Thirty-six years ago, Three Mile Island turned public opinion against nuclear power. The worst in history, right now still spewing after three months and Los Angeles County and the state of California have declared emergencies at Porter Ranch, is the “natural” gas industry’s Three Mile Island.

Nuclear, too was touted as safe, clean, and infamously “too cheap to meter”. It turned out to be none of those things, and neither is fracked methane. Three Mile Island alone didn’t stop the thousands of nukes President Nixon promised, but it sure helped. The Porter Ranch disaster has already lasted far longer, had worse direct effects, and is in the nation’s second-largest metropolitan area.

Plus TMI was the first U.S. civilian nuclear accident. The “natural” gas industry has leaks, corrosion, fires, explosions, and now earthquakes monthly and sometimes daily. Sure, the shadow of nuclear war hung over the nuclear power industry, but the monthly fireballs from methane explosions hangs over the natural gas industry. The 2010 San Bruno, California explosion is back in the news because, says AP 13 January 2015: PROSECUTORS: PG&E RESISTED RECORD-KEEPING CHANGE AFTER SAN BRUNO BLAST.

It’s time for a complete moratorium on all new natural gas projects, like the moratorium on all new nuclear projects after Three Mile Island. Instead, let’s get on with what we didn’t have back then: solar and wind power already less expensive than any other sources of power, far cleaner and safer, much faster to deploy, using no water, and requiring no eminent domain.

In 1962 President John F. Kennedy famously said:

“We choose to go to the moon in this decade and do the other things, not because they are easy, but because they are hard….”

In 1969 Americans did walk on the moon.

But one of those “other things” was massive civilian nuclear power, and that didn’t happen.

In 1973 President Nixon promised, in the name of energy independence:

At present there are 30 nuclear power plants in operation in the United States; of the new electrical generator capacity contracted for during 1972, 70 percent will be nuclear powered.

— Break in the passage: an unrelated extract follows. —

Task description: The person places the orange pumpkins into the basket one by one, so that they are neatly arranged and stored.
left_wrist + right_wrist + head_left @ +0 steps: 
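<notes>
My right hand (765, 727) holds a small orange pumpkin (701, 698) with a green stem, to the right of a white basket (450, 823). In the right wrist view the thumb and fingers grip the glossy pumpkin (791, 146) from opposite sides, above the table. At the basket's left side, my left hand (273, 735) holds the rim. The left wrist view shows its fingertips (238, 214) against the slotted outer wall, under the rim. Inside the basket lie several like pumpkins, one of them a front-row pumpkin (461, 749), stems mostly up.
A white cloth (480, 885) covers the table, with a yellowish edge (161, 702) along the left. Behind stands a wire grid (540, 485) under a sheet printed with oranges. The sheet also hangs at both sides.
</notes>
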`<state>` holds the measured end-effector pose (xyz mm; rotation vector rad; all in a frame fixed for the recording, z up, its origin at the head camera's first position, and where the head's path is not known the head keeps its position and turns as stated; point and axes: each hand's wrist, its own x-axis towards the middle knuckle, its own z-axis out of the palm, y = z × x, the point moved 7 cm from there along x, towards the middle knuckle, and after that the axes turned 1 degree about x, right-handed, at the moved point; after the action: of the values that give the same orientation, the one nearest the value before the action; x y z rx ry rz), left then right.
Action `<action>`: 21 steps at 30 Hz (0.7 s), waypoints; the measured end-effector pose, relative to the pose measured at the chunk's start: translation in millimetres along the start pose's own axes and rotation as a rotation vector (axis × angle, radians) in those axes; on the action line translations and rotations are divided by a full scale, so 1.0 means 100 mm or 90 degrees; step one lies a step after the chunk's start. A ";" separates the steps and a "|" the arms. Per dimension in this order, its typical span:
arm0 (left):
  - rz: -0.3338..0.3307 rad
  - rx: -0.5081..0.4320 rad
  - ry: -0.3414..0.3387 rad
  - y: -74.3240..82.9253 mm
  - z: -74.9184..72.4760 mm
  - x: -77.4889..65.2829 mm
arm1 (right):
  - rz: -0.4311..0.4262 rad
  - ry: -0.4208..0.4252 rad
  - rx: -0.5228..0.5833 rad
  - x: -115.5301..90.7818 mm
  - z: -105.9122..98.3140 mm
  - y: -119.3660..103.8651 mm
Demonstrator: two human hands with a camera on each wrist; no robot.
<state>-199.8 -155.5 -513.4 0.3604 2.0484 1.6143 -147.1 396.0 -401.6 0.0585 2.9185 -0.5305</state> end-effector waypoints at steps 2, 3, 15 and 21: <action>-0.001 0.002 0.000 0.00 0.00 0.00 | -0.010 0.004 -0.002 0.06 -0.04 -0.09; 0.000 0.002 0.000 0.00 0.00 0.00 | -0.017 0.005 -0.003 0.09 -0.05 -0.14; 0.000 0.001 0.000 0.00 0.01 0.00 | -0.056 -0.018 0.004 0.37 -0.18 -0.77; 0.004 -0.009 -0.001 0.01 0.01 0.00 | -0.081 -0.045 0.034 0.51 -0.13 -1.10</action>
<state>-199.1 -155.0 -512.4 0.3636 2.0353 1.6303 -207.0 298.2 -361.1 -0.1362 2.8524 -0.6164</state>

By 1980, the amount of electricity generated by nuclear reactors will be equivalent to 1.25 billion barrels of oil, or 8 trillion cubic feet of gas. It is estimated that nuclear power will provide more than one-quarter of this country’s electrical production by 1985, and over half by the year 2000.

That would have taken thousands of nuclear power plants by the year 2000. Actually there were 103 in 2001, and several have already been closed down, some, like Crystal River and San Onofre because they’re broken, and others because they’re just not profitable. Sure, Southern Company is still building its two hugely expensive white elephants on the Savannah River, and Florida Governor Rick Scott wants to build two more at Turkey Point near Miami, in the path of rising sea levels, but there sure aren’t thousands and there are no plans to build anywhere near that many.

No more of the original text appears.